Assignment :: Please reproduce the full set of data below exactly.

Segment Open

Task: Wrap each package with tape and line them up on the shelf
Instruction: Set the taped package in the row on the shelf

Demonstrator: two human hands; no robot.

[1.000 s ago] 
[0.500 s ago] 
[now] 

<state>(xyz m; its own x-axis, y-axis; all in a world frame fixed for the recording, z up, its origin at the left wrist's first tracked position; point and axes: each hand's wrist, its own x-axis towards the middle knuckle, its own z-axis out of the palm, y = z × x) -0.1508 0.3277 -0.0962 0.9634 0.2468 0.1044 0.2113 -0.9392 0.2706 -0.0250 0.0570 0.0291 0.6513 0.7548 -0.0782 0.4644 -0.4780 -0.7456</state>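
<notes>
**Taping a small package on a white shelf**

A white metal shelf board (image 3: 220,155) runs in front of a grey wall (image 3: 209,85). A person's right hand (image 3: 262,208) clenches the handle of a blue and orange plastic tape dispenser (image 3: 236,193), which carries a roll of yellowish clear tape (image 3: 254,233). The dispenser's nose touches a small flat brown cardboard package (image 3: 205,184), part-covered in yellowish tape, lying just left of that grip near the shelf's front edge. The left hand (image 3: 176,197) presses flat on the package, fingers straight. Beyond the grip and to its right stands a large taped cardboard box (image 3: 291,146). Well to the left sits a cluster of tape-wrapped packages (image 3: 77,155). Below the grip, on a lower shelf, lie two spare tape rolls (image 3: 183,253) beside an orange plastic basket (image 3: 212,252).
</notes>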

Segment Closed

Answer box ::
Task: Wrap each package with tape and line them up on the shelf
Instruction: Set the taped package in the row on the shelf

Demonstrator: two human hands; no robot.

[1.000 s ago] 
[0.500 s ago] 
[now] 

<state>(xyz m; its own x-axis, y-axis; all in a world frame fixed for the recording, z up, its origin at the left wrist's first tracked position; point and axes: each hand's wrist, its own x-axis towards the middle knuckle, its own z-axis out of the palm, y = z × x) -0.1508 0.3277 -0.0962 0.9634 0.2468 0.1044 0.2113 -0.9392 0.2706 -0.0250 0.0570 0.0291 0.6513 0.7548 -0.0782 0.4644 -0.4780 -0.7456</state>
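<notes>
**Taping a small package on a white shelf**

A white metal shelf board (image 3: 220,155) runs in front of a grey wall (image 3: 209,85). A person's right hand (image 3: 262,208) clenches the handle of a blue and orange plastic tape dispenser (image 3: 236,193), which carries a roll of yellowish clear tape (image 3: 254,233). The dispenser's nose touches a small flat brown cardboard package (image 3: 205,184), part-covered in yellowish tape, lying just left of that grip near the shelf's front edge. The left hand (image 3: 176,197) presses flat on the package, fingers straight. Beyond the grip and to its right stands a large taped cardboard box (image 3: 291,146). Well to the left sits a cluster of tape-wrapped packages (image 3: 77,155). Below the grip, on a lower shelf, lie two spare tape rolls (image 3: 183,253) beside an orange plastic basket (image 3: 212,252).
</notes>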

Output is complete for this exercise.